Microsoft's new mobile operating system is now live and kicking in the US. Mobile retailers and Best Buy have flagship launch units in stock, though today is more about the platform as a whole than it is about specific products. What's interesting about the Windows Phone 7 debut is that people know more about the operating system than they do about the phones. It's similar to when Microsoft launches a new PC operating system. No one points to a specific computer that's capable of running the new platform, because there are so many of them.
It's in contrast to Windows Phone 7's two biggest competitors. Android launched on one phone: the G1. So up to and including the launch of Android, consumers become intimately familiar with not only the Android OS, but of the G1 as well.
Of course, it was the same story with Apple's iOS software, which came out on one solitary device, the iPhone.

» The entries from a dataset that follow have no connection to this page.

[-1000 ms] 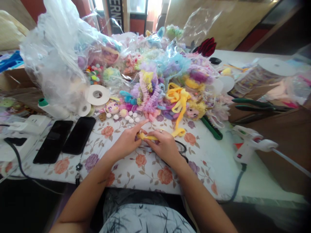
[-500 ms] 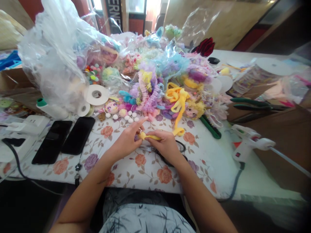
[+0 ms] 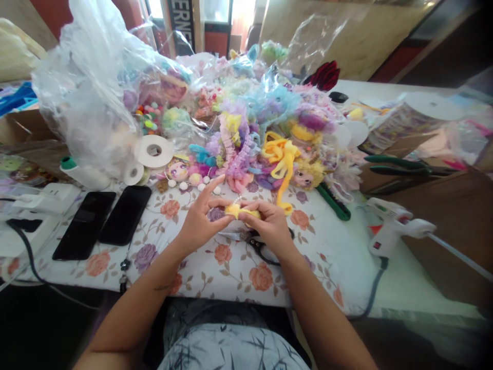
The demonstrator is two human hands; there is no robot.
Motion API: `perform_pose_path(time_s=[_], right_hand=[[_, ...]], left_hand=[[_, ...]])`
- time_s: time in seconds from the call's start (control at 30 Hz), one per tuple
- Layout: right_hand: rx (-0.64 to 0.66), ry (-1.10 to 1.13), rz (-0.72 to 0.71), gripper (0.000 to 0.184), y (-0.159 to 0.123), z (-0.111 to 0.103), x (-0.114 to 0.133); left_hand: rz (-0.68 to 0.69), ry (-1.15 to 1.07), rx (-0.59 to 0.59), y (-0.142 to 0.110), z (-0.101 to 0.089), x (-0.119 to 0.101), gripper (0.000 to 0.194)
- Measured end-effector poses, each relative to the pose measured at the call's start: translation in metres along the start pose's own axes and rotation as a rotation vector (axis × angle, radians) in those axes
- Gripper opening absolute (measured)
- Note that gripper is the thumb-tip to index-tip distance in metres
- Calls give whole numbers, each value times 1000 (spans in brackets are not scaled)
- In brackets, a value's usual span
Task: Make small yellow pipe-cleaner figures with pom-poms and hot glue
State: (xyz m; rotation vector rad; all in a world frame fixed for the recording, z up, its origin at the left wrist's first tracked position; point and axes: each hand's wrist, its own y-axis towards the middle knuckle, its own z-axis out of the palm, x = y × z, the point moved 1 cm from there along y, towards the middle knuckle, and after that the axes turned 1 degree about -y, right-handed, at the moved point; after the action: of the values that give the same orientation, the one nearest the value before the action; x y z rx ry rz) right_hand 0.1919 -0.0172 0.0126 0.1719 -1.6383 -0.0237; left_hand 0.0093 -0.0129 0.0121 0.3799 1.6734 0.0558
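Observation:
Between my hands is a small piece of fuzzy yellow yarn [image 3: 232, 210], looped or bunched, with a thin pale strand above it. My left hand [image 3: 202, 218] pinches its left end between thumb and a finger, the index finger stretched up and away. My right hand [image 3: 268, 223] pinches the yarn's right part, fingertips close to the left ones. Partly under my right hand lie scissors [image 3: 264, 249] with black handles on the flowered cloth. A loose yellow yarn bundle [image 3: 283, 159] rests just beyond, its tail reaching down near my right knuckles.
A heap of pastel trimmings and doll heads [image 3: 302, 174] spans the back, beside a plastic bag [image 3: 88, 77]. Two phones [image 3: 125, 215] lie left. Right are a green-handled tool [image 3: 336, 203], a glue gun [image 3: 389, 226], pliers [image 3: 400, 167] and a cardboard box [image 3: 450, 231].
My hands have shifted slightly right, and the left index finger has lifted. More of the yellow piece and the scissors' handles now shows.

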Motion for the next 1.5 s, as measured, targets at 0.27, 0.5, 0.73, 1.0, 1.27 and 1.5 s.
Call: perform_pose_path(time_s=[0.27, 0.5, 0.73, 1.0, 1.27, 1.5], right_hand=[[-37, 150, 52, 17, -2, 0, -12], [-203, 5, -1, 17, -4, 4, -7], [-227, -65, -88, 10, -7, 11, -2], [-123, -54, -91, 8, -6, 7, -1], [-127, -91, -111, 7, -6, 8, -1], [-177, -72, -145, 6, -7, 9, 1]], left_hand=[[36, 81, -12, -1, 4, -6, 66], [43, -20, -202, 2, 3, -5, 13], [-141, -191, -160, 2, 7, 2, 11], [-449, -578, -16, 6, 1, 14, 18], [-505, -622, -12, 7, 1, 10, 18], [-487, -681, -1, 7, 4, 12, 15]])
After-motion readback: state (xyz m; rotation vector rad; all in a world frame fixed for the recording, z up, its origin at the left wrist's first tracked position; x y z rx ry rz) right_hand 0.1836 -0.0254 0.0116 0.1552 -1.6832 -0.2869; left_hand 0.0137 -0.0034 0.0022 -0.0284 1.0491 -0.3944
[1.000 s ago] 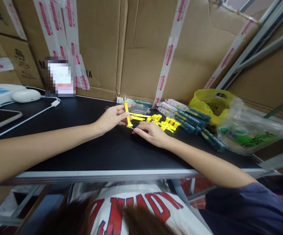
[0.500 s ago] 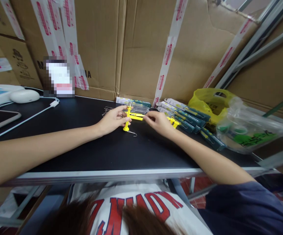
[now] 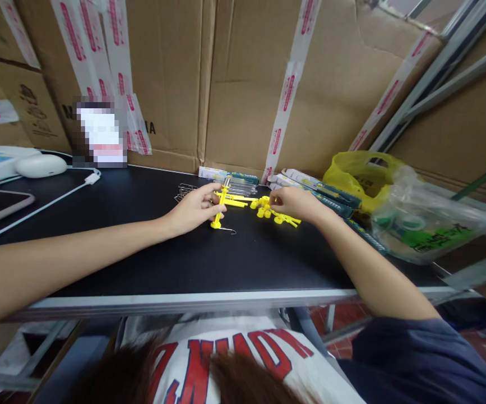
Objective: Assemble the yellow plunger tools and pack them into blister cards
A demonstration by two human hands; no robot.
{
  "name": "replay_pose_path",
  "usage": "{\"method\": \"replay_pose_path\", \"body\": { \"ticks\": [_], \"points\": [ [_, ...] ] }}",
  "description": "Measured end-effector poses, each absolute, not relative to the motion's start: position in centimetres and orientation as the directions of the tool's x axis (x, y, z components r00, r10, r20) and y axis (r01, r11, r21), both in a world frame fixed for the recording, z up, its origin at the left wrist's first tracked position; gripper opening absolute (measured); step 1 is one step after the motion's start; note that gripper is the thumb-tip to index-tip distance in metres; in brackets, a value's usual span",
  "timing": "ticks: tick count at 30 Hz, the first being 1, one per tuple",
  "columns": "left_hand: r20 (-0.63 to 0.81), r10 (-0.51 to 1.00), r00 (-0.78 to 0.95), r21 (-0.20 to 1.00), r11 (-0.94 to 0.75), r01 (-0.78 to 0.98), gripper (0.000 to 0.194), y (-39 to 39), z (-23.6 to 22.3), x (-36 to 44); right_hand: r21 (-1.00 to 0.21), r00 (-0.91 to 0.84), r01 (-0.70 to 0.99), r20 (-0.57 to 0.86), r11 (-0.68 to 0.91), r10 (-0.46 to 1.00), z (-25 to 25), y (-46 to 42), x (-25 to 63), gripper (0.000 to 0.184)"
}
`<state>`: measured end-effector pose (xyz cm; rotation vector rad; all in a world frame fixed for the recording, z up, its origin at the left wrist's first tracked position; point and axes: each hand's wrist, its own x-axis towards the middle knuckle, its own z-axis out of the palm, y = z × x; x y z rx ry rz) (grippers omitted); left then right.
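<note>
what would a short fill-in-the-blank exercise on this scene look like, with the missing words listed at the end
1. The bare left hand holds a slim plastic tool with a metal hook, its body coloured ____.
2. The bare right hand is at a pile of small yellow plastic parts, to the picture's ____ of that tool.
3. The tall brown panels behind the black tabletop are made of ____.

Missing words: yellow; right; cardboard
</note>
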<state>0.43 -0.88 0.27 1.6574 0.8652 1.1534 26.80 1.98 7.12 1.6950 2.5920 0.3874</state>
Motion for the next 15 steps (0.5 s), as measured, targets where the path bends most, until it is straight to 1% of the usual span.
{"method": "replay_pose_path", "body": {
  "ticks": [2, 5, 10, 12, 15],
  "points": [
    [0.311, 0.896, 0.317, 0.938, -0.344, 0.05, 0.056, -0.9, 0.3, 0.4, 0.28, -0.382, 0.893, 0.058, 0.352, 0.922, 7.6, 1.8, 27.1, 0.013],
    [0.334, 0.886, 0.321, 0.93, -0.366, 0.044, 0.055, -0.8, 0.2, 0.4, 0.328, -0.329, 0.889, -0.029, 0.32, 0.944, 8.2, 1.6, 27.7, 0.013],
    [0.344, 0.879, 0.331, 0.925, -0.378, 0.041, 0.049, -0.8, 0.1, 0.4, 0.392, -0.243, 0.866, -0.214, 0.311, 0.946, 8.2, 1.4, 28.0, 0.026],
    [0.34, 0.88, 0.33, 0.926, -0.374, 0.044, 0.051, -0.9, 0.1, 0.4, 0.406, -0.216, 0.863, -0.241, 0.3, 0.946, 8.0, 1.5, 27.9, 0.029],
    [0.336, 0.882, 0.331, 0.928, -0.369, 0.042, 0.058, -1.0, 0.2, 0.4, 0.412, -0.209, 0.863, -0.236, 0.292, 0.949, 7.6, 1.7, 27.8, 0.031]
  ]
}}
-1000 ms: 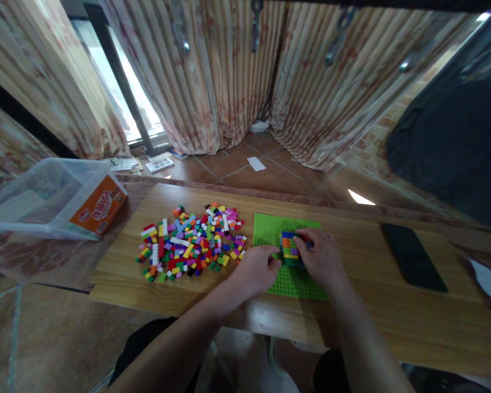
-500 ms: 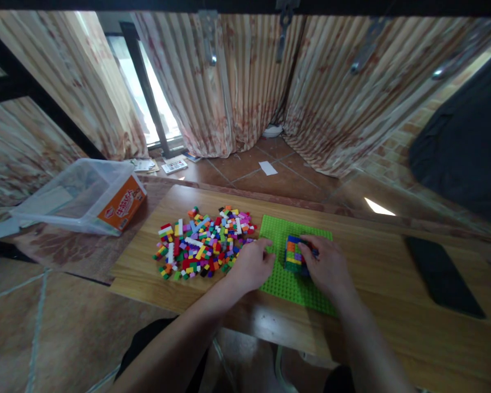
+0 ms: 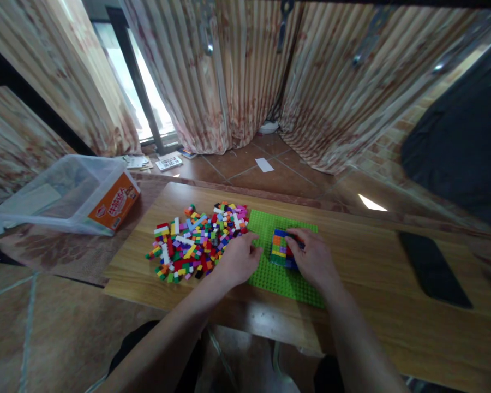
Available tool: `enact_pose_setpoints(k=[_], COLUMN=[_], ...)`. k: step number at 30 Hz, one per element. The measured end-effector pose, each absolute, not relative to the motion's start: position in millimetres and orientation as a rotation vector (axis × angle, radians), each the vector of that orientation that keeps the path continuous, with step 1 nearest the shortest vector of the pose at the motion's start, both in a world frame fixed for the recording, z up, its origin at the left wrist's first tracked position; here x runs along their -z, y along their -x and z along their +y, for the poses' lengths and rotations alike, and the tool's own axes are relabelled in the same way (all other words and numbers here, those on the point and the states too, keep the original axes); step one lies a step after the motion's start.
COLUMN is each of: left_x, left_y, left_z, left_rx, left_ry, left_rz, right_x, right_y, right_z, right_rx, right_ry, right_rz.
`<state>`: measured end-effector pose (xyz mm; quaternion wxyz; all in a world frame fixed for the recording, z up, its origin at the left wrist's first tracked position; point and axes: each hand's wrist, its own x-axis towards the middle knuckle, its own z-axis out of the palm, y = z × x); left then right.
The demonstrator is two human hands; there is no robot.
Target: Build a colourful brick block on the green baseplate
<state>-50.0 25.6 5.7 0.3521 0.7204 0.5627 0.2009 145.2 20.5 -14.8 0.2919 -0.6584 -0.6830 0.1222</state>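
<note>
A multicoloured block of toy building bricks [image 3: 279, 246], with blue, orange, yellow and green rows, sits on a bright green studded baseplate [image 3: 284, 286]. My right hand [image 3: 313, 256] is closed over the block's right side, thumb and fingers on it, and hides that part. At the plate's left edge is my left hand [image 3: 239, 259], loosely curled, with thumb and index finger apart and nothing visible between them. It lies between the block and a pile of loose bricks [image 3: 192, 240] in many colours, partly covering the pile's right side.
Both plate and pile are on a long wooden bench [image 3: 372, 284]. A dark flat panel [image 3: 433, 267] lies towards its right end. On the floor at left stands a clear plastic bin [image 3: 77, 202] with an orange label. Striped curtains [image 3: 237, 76] hang behind, beyond some papers [image 3: 169, 162].
My view has shifted, so the bench and everything on it appear further left and slightly higher. Both hands keep nearly the same places relative to the plate and block.
</note>
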Motion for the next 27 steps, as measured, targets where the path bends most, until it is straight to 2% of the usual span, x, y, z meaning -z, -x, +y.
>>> enact_pose_setpoints(k=[13,21,27], left_x=[-1.6,-0.2,3.5], left_y=[23.5,13.3,19.0], left_z=[7.8,-3.5,9.5], left_rx=[-0.515,-0.558,-0.515], left_ry=[-2.021,-2.279,-2.421], left_rz=[1.259,0.973,1.118], right_x=[14.1,12.9,7.8], right_y=[-201.3,-233.7,-223.9], right_z=[6.7,2.3,2.0], right_rx=[-0.432,-0.294,-0.232], right_ry=[1.879,2.150,2.311], right_rz=[-1.672,-1.575,-1.607])
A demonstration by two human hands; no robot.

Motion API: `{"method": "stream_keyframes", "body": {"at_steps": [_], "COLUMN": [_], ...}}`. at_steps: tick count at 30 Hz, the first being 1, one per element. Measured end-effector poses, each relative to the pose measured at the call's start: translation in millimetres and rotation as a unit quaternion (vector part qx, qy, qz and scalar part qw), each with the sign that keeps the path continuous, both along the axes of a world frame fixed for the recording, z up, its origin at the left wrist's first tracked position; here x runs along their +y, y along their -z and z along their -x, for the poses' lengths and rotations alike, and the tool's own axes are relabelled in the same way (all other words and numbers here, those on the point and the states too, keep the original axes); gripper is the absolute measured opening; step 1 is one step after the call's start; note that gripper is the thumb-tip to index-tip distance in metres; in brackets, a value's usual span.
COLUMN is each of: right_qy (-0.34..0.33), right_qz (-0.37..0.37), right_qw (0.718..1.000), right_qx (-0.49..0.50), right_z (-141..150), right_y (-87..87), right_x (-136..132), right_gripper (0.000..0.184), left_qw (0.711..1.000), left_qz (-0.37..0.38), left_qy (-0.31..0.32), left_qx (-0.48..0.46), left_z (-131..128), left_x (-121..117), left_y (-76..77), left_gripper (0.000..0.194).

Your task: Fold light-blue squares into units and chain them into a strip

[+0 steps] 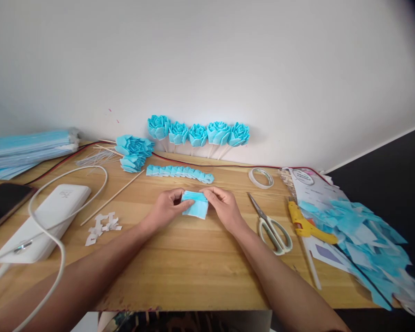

So far Windows Phone 7 is available on T-Mobile, Sprint, and AT&T. HTC is the most prolific supporter claiming four of the seven launch phones. The available units are as follows:
HTC 7 Mozart
HTC 7 HD7
Dell Venue Pro
HTC 7 Surround
HTC 7 Pro
It's a make-or-break deal for Microsoft today. The company cannot afford any sort of screw-ups with Windows Phone 7 as it already faces hugely steep competition from the other smartphone platforms.